Der vom Kläger behauptete Schadenserfolg besteht in der Störung seiner Nachtruhe durch wiederholte Telefonanrufe und dem Erhalt von Kurznachrichten. Ein solcher schädigender Erfolg kann sich nur am Ort des jeweils konkreten Aufenthalts des Klägers im Zeitpunkt des Eingangs des Telefonanrufs oder der Kurznachricht verwirklichen. Eine Rechtsgrundlage für eine Zuständigkeit am Ort des Wohnsitzes des Klägers war für den OGH daher nicht ersichtlich.

Nur im Hinblick auf Inhalte einer Website hätte der Kläger die Wahl, im Fall einer Verletzung von Persönlichkeitsrechten eine Klage auf Schadenersatz entweder bei den Gerichten seines eigenen Wohnsitzes oder denjenigen des Rechtsverletzers einbringen, wobei diese Gerichte nur für die Entscheidung über den Schaden zuständig wären, der in ihrem Hoheitsgebiet entstanden ist. Denn Websites können von einer unbestimmten Zahl von Internetnutzern überall auf der Welt abgerufen werden. Ein derartiges Streudelikt liegt aber hinsichtlich der behaupteten nächtlichen Anrufe und Kurznachrichten nicht vor.

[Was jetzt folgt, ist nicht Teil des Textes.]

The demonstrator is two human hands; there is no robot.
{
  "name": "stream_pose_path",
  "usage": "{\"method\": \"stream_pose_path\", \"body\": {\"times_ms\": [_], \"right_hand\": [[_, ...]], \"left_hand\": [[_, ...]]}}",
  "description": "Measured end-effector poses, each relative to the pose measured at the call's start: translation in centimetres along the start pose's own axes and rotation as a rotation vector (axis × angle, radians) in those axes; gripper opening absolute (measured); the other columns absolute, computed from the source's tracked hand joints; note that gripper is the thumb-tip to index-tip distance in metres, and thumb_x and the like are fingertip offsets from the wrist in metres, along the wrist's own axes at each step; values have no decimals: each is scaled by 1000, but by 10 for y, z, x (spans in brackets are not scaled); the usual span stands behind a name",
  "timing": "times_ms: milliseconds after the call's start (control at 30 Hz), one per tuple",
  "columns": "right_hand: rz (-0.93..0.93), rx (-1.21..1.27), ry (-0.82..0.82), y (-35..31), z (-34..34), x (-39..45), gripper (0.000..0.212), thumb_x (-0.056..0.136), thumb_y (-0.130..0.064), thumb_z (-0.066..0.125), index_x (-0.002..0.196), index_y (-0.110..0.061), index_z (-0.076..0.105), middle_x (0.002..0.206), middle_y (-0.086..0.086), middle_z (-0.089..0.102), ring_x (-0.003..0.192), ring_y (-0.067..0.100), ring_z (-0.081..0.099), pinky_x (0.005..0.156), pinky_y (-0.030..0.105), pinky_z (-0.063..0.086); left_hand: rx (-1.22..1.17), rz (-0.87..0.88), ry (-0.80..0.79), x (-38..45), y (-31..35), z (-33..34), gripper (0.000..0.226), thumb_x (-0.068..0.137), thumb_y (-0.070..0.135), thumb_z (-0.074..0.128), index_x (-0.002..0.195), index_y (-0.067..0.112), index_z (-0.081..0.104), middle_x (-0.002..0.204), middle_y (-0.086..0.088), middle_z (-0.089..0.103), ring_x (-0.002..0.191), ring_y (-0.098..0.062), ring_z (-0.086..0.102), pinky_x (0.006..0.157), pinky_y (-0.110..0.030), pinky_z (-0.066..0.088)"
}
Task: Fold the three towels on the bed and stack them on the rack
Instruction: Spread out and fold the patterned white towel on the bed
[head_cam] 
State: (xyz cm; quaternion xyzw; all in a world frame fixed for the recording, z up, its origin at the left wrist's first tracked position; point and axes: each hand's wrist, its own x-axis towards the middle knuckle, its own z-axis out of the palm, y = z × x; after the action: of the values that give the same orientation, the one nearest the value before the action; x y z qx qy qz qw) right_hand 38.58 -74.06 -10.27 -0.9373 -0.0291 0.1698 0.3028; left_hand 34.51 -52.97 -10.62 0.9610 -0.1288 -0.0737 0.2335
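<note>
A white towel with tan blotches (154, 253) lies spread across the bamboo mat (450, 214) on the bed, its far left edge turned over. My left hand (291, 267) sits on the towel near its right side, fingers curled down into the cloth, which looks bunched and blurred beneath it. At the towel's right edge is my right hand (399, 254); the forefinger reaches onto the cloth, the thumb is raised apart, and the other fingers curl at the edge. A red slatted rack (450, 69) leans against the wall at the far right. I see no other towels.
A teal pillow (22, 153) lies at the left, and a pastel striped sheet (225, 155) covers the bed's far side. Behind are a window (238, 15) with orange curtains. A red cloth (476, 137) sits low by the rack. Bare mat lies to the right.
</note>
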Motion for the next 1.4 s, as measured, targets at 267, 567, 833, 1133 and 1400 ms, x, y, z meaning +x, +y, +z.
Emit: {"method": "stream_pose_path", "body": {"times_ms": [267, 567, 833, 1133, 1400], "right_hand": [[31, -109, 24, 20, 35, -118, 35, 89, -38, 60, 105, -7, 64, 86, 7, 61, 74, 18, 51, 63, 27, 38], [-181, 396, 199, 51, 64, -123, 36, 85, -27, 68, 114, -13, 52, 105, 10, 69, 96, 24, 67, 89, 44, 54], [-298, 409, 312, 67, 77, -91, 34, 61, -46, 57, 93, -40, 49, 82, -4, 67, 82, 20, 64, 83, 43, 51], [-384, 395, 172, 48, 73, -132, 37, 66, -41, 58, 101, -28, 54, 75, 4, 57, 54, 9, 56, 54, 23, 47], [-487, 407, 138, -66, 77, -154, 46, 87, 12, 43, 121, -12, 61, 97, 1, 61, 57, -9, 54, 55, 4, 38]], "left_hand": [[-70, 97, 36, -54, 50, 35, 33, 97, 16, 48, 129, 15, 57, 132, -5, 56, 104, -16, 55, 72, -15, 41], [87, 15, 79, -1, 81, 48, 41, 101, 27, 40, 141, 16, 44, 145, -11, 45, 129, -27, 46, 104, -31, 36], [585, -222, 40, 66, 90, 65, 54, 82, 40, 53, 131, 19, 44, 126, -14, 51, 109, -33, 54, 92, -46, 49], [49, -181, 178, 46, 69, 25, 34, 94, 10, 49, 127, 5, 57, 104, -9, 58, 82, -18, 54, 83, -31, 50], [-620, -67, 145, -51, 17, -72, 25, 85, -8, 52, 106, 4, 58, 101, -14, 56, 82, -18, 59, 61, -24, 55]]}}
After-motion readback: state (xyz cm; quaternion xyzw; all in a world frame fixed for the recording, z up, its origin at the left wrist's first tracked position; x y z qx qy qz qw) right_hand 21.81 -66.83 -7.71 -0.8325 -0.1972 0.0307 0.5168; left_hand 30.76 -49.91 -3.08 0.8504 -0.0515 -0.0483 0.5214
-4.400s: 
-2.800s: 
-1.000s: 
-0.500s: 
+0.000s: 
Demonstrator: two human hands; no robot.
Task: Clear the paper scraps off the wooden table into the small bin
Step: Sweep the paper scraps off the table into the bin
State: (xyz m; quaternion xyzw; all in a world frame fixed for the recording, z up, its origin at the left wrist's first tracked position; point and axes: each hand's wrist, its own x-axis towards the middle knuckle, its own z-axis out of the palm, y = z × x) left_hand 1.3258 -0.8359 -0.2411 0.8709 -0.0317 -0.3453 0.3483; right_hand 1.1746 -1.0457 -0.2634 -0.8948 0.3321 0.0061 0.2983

Hinsichtlich seines Unterlassungsbegehrens betreffend die Verbreitung von Behauptungen gegenüber Dritten stützt der Kläger die Zuständigkeit des angerufenen Gerichts sowohl auf den Handlungs- als auch auf den Erfolgsort. Handlungsort ist der Ort des schadensbegründenden Geschehens, somit der Ort, an dem dieses seinen Ausgang nahm. Im Fall von in Briefen oder Telefonaten begangenen Delikten liegt der Handlungsort dort, wo der Brief aufgegeben oder das Telefongespräch geführt wurde; bei Rechtsverletzungen durch das Einstellen von rechtswidrigen Inhalten ins Internet dort, wo der Täter tatsächlich gehandelt, also den Upload ins Internet veranlasst hat. Bei der vom Kläger behaupteten Rechtsverletzung durch das Verbreiten rechtswidriger Inhalte im Weg von E-Mails liegt der Handlungsort daher an jenem Ort, an dem die Beklagte die beanstandeten Inhalte versendete.

Erfolgsort ist jener Ort, an dem die schädigenden Auswirkungen des haftungsauslösenden Ereignisses zu Lasten des Betroffenen eintreten. Im vorliegenden Fall erfolgte die behauptete Ehrverletzung und Rufschädigung nicht – wie bei Persönlichkeitseingriffen im Internet, sozialen Medien oder in Printmedien – durch das Zugänglichmachen rechtswidriger Inhalte an einen unbestimmten Personenkreis, sondern durch die Verbreitung von Äußerungen an einzelne, konkret bezeichnete Empfänger. Der schädigende Erfolg wird im Fall der Verbreitung von Äußerungen an einzelne Empfänger mit der Kenntnisnahme der beanstandeten Äußerung durch den Empfänger verwirklicht. Insofern ist der Erfolgsort dort, wo die Äußerung den Empfänger erreichte. Allerdings könnte dies den Kläger vor das Problem stellen, den Erfolgsort aus Eigenem zu bestimmen, wenn er den Aufenthaltsort des Empfängers bei Empfang der Nachricht nicht kennt. Das Ziel der Vorhersehbarkeit der Zuständigkeit gebietet daher für den Fall der Persönlichkeitsverletzung durch die Verbreitung rechtswidriger Inhalte im Weg von E-Mail-Nachrichten ein Abstellen auf den Ort des Wohnsitzes des Empfängers der beanstandeten Nachricht.